## DIRECTIONS FOR THIS TASK
Below are the records; output them exactly from the first line through the line with "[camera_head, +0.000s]", stopping there.

[Extracted data entries]
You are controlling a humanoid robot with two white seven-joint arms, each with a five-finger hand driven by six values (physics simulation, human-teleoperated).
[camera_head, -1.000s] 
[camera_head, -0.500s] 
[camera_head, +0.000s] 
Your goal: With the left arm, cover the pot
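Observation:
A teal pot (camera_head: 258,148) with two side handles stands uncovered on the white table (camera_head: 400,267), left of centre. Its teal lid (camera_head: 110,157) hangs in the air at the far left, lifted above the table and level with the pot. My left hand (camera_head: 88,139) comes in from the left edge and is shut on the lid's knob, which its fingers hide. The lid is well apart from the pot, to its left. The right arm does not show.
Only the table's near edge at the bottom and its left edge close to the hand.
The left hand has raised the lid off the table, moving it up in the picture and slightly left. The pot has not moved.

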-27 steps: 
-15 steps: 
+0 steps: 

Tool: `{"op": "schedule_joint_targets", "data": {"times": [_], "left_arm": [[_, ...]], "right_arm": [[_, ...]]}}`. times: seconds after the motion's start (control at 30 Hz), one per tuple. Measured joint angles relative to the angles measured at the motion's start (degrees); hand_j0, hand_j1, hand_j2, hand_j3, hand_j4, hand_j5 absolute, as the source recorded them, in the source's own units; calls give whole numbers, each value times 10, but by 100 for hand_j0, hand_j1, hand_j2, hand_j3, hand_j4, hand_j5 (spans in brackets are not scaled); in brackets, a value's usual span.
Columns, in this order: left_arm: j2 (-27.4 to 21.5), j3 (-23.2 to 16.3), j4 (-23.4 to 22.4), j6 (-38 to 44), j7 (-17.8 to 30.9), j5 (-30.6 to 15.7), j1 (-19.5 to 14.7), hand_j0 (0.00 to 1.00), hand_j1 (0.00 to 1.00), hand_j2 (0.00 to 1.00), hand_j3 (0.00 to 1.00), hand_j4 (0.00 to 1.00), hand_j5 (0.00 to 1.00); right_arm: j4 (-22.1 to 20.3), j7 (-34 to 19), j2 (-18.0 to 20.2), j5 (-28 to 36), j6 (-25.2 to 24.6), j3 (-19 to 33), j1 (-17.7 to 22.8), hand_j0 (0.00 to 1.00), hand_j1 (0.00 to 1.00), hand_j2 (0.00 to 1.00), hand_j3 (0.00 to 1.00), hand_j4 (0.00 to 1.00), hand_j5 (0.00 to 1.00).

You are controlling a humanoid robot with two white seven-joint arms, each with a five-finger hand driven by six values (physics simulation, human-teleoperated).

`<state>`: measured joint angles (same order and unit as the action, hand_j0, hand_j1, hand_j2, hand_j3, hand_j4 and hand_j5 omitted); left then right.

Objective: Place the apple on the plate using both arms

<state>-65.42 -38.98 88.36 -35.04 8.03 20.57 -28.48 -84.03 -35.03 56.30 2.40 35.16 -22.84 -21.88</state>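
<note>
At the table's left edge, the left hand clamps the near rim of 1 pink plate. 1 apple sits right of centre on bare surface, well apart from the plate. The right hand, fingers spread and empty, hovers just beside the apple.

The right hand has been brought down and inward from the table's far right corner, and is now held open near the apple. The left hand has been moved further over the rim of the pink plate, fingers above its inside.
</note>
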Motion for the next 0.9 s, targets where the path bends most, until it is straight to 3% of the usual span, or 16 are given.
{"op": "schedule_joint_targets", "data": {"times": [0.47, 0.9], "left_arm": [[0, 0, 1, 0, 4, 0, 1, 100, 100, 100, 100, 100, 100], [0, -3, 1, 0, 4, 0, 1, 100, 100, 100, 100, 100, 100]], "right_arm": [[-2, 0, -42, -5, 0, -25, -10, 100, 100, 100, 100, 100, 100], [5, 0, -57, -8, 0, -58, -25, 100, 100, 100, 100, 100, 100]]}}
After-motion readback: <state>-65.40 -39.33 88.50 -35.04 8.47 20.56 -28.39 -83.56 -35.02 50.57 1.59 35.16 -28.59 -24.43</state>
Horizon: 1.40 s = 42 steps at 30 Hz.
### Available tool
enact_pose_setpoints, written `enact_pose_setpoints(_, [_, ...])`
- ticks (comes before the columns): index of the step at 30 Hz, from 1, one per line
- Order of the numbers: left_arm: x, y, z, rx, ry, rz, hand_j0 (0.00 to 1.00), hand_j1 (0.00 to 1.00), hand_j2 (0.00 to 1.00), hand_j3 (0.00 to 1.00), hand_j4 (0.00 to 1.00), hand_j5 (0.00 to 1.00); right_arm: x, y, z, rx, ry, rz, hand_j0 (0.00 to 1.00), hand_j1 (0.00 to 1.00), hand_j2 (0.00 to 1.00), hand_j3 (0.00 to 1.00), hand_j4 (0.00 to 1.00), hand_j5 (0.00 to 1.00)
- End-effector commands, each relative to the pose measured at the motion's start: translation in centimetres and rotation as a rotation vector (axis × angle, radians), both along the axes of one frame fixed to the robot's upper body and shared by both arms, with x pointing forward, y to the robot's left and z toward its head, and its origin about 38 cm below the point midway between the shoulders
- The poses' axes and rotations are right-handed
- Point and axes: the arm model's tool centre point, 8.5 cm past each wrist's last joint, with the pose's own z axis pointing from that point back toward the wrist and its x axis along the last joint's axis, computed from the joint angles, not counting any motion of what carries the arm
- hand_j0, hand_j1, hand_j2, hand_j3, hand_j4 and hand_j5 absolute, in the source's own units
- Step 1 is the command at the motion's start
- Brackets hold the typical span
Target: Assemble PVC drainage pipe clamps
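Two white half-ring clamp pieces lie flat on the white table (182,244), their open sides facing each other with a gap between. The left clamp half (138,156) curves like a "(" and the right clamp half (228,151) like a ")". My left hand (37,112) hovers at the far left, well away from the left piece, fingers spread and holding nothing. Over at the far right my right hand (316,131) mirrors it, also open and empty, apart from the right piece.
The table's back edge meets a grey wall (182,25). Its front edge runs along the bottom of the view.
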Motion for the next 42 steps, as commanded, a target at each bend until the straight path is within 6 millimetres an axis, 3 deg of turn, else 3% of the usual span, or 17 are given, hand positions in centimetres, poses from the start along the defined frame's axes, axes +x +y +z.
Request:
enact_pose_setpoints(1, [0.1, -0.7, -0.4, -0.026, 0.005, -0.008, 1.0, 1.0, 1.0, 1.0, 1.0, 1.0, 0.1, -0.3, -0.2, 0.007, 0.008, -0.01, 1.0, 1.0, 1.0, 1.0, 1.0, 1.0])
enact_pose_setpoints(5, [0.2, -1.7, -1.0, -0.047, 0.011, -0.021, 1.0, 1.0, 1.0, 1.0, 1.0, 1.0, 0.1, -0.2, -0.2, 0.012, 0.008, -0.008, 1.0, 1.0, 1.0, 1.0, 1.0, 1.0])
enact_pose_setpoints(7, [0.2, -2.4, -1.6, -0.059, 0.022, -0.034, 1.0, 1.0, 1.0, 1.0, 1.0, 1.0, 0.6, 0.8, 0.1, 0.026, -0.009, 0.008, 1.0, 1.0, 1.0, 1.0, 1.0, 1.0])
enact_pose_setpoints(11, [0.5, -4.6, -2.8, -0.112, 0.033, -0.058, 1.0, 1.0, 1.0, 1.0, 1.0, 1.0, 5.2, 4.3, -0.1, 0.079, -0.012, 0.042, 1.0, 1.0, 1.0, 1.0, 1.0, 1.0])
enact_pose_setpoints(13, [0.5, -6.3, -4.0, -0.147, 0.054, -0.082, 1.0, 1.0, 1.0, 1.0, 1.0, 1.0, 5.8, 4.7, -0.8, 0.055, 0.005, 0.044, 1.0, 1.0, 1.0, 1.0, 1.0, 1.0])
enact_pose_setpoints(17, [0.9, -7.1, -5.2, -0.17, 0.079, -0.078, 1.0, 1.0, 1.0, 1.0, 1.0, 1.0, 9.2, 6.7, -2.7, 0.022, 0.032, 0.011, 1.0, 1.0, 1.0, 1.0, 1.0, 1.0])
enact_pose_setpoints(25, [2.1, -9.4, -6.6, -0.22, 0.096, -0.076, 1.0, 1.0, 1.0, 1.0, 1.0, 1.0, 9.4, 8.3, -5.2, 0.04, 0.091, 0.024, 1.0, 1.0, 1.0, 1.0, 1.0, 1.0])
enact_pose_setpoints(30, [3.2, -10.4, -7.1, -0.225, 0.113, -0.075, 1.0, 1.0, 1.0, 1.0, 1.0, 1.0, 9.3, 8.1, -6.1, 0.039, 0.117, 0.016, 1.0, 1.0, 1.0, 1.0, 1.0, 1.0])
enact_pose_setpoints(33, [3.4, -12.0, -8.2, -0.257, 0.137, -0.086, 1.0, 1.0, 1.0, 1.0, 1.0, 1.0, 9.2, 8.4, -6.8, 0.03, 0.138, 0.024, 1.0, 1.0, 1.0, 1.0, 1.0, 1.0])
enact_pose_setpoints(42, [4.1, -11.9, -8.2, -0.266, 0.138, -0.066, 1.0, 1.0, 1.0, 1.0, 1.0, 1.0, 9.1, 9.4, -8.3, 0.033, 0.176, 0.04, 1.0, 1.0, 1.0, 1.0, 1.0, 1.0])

## COMPLETED EXERCISE
You are controlling a humanoid robot with two white seven-joint arms, each with a five-finger hand driven by six values (physics simulation, human-teleoperated).
[camera_head, -1.000s] 
[camera_head, -0.500s] 
[camera_head, +0.000s] 

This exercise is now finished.